A 401k (for private sector employees) or a 403b (for many public sector employees) allows a worker to make contributions via payroll deductions which are exempt from federal income tax; income tax is paid in retirement when distributions are taken. This is favorable for most individuals because retirees tend to be in lower tax brackets once they retire. These tax-sheltered vehicles can result in maximized returns and tax avoidance when catch-up clauses and employer contributions are fully taken advantage of.
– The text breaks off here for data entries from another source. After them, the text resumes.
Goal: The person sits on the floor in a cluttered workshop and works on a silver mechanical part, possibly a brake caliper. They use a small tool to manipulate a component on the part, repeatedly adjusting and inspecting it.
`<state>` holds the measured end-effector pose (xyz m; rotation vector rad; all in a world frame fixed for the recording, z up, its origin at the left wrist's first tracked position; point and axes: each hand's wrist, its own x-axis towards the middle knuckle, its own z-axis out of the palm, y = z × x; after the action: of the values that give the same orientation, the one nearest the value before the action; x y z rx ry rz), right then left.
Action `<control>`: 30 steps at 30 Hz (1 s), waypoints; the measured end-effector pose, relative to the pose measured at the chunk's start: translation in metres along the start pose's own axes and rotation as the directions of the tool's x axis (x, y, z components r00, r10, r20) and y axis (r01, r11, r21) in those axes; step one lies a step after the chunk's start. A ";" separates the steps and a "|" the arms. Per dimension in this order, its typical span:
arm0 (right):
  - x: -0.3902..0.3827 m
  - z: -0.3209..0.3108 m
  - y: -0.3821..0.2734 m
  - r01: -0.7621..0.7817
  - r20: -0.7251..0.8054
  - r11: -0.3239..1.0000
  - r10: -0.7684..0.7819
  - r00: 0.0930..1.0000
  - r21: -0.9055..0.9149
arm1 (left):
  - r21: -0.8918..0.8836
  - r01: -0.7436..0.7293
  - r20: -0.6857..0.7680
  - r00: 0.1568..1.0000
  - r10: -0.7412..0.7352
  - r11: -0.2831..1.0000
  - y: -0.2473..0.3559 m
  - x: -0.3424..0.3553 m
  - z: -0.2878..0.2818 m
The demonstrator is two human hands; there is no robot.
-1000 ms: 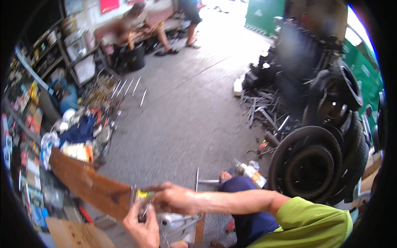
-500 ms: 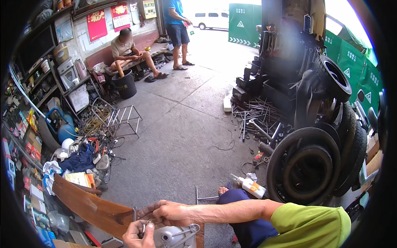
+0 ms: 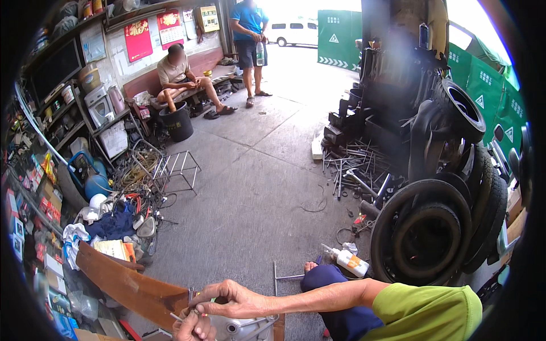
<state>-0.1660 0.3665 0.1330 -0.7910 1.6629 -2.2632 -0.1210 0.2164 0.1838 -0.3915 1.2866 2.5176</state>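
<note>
Metal rod (image 3: 176, 317) is clamped in our left hand (image 3: 194, 328), beside the casting (image 3: 250, 331) at the right edge of the board (image 3: 133, 284), not yet set down; our right hand's (image 3: 230, 299) grip we cannot tell.

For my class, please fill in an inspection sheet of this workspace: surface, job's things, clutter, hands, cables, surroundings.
Surface: brown board, with a darker patch.
Job's things: grey metal housing, apparently on the board; thin rod.
Clutter: T-shaped tool and white bottle on the floor.
Hands: left hand grips the thin rod; right hand pinches close by, its hold unclear.
Cables: tangled cords, far left.
Surroundings: tyres at right; seated person, standing person beyond.
</note>
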 end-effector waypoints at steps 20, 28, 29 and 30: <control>-0.001 -0.025 0.006 -0.048 -0.104 0.993 0.037 0.994 -0.106 | 0.443 -0.168 -0.086 0.970 0.228 0.881 -0.013 -0.002 0.014; 0.003 -0.018 0.007 -0.042 -0.206 0.988 0.011 0.978 -0.147 | 0.423 -0.213 -0.074 0.960 0.268 0.880 -0.014 0.002 0.012; 0.005 -0.018 0.014 -0.021 -0.195 0.986 -0.012 0.981 -0.164 | 0.425 -0.222 -0.069 0.959 0.275 0.878 -0.013 0.002 0.013; 0.006 -0.017 0.018 0.001 -0.184 0.984 -0.034 0.982 -0.181 | 0.426 -0.231 -0.062 0.957 0.282 0.875 -0.013 0.002 0.013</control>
<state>-0.1826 0.3720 0.1144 -0.6494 1.9749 -2.2837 -0.1192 0.2345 0.1810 -0.2937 1.9903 2.3502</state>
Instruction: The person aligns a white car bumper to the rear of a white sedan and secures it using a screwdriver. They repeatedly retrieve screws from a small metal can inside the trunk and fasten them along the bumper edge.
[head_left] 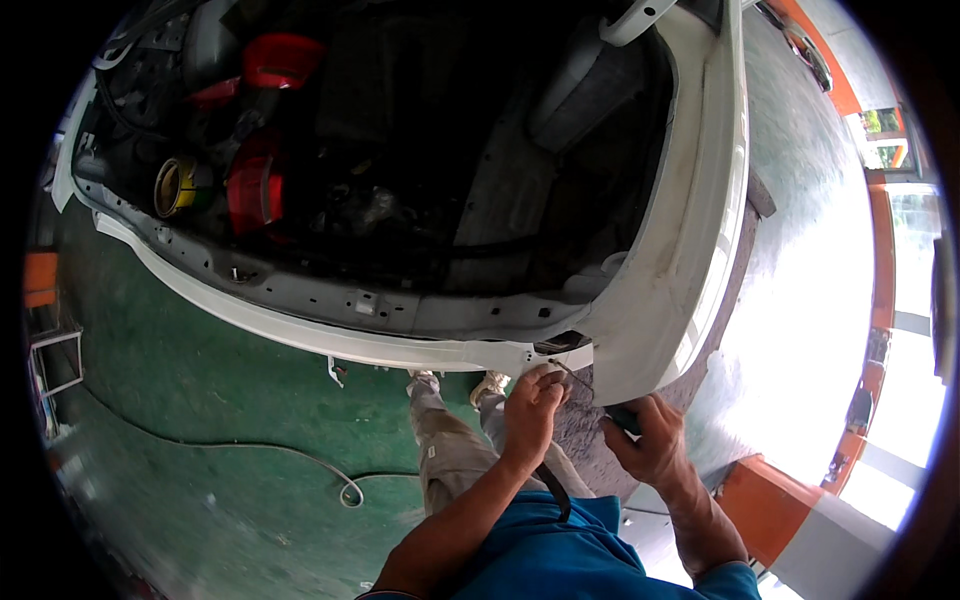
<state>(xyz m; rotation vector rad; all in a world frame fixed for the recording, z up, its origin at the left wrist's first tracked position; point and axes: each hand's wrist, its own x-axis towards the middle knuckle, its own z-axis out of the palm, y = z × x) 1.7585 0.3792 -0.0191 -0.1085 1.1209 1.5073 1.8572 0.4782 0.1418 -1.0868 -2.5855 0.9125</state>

Individuals can reduce capital gains taxes by taking advantage of Roth IRAs. With this vehicle, tax dollars are contributed after-tax but are allowed to appreciate and be withdrawn later, tax-free. A more sophisticated method for minimizing capital gains taxes is a charitable trust, in which a grantor arranges for income payments to be made to an individual from the trust until a given date, at which point the assets in the trust are transferred to a qualified charity (A. Bell, 2008). Such trusts are generally tax-exempt.

Though the estate tax exemption has grown much more liberal in recent years, individuals still may find themselves in a position of liability, particularly after 2010. In such cases, an Intentional Grantor Trust may be used. With this vehicle, “with careful drafting, the grantor can act as trustee without causing assets of the Grantor Trust to be included in the grantor’s estate” (L. Bell, 2001). Additionally, the initial assets placed in the trust are treated as tax-exempt “gifts.”

References

Bell, A. (2008). IRS eyes charitable trust sales. National Underwriter Life & Health, 112(40), 8.

Bell, L. (2001). Grantor trust/insurance trust: Both income and estate tax-advantaged. Trusts & Estates, 140(8), 12.